▸ Goal of the exercise: Please return the listing below word for word, minus its pictures.
* * *
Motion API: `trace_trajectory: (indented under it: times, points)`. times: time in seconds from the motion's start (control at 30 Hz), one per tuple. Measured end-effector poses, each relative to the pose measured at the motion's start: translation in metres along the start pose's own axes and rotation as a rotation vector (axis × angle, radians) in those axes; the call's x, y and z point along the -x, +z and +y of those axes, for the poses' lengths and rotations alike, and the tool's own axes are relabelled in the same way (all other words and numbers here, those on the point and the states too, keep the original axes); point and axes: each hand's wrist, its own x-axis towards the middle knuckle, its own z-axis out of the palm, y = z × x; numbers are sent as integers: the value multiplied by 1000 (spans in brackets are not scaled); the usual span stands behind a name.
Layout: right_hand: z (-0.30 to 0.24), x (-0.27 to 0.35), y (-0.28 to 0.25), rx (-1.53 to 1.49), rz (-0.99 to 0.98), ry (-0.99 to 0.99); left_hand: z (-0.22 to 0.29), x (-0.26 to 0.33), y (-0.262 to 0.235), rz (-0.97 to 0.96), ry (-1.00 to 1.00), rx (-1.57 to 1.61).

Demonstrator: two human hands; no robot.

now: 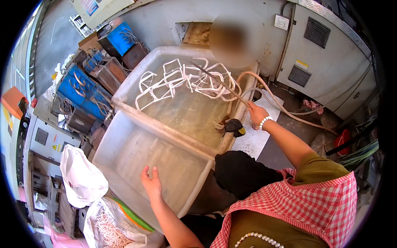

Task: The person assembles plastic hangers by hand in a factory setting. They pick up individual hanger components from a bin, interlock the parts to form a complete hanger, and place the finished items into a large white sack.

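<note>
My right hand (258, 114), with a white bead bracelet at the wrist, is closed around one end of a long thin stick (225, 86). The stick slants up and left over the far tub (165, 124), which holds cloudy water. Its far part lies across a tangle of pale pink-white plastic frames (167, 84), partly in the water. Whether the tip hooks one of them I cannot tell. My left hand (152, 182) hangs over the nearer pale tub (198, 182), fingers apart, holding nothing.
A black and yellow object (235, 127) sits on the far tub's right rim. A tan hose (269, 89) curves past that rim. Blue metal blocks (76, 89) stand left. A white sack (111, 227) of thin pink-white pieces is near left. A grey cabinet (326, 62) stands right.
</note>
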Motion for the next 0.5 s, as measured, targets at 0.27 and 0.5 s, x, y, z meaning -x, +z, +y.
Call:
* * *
▸ Reply:
Motion API: `trace_trajectory: (indented under it: times, points)`. times: time in seconds from the motion's start (control at 30 Hz), one per tuple. Measured end-effector poses, each relative to the pose measured at the motion's start: translation in metres along the start pose's own axes and rotation as a rotation vector (axis × angle, radians) in those axes; the call's x, y and z point along the -x, +z and +y of those axes, for the poses' lengths and rotations alike, and the tool's own axes are relabelled in the same way (all other words and numbers here, those on the point and the states too, keep the original axes); point and axes: each hand's wrist, its own x-axis towards the middle knuckle, its own z-axis out of the palm, y = z × x; numbers are sent as integers: the value multiplied by 1000 (spans in brackets are not scaled); the usual span stands behind a name.
Layout: right_hand: z (-0.30 to 0.24), x (-0.27 to 0.35), y (-0.28 to 0.25), rx (-1.53 to 1.49), rz (-0.99 to 0.98), ry (-0.99 to 0.99); left_hand: z (-0.22 to 0.29), x (-0.26 to 0.33), y (-0.262 to 0.235), rz (-0.97 to 0.96), ry (-1.00 to 1.00), rx (-1.57 to 1.61).

Demonstrator: two human hands; no robot.

now: 

Task: The person assembles plastic hangers by hand in a factory setting. They pick up individual hanger components from a bin, interlock the parts to form a complete hanger, and place the finished items into a large white sack.

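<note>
My right hand (258, 114), with a white bead bracelet at the wrist, is closed around one end of a long thin stick (225, 86). The stick slants up and left over the far tub (165, 124), which holds cloudy water. Its far part lies across a tangle of pale pink-white plastic frames (167, 84), partly in the water. Whether the tip hooks one of them I cannot tell. My left hand (152, 182) hangs over the nearer pale tub (198, 182), fingers apart, holding nothing.
A black and yellow object (235, 127) sits on the far tub's right rim. A tan hose (269, 89) curves past that rim. Blue metal blocks (76, 89) stand left. A white sack (111, 227) of thin pink-white pieces is near left. A grey cabinet (326, 62) stands right.
</note>
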Motion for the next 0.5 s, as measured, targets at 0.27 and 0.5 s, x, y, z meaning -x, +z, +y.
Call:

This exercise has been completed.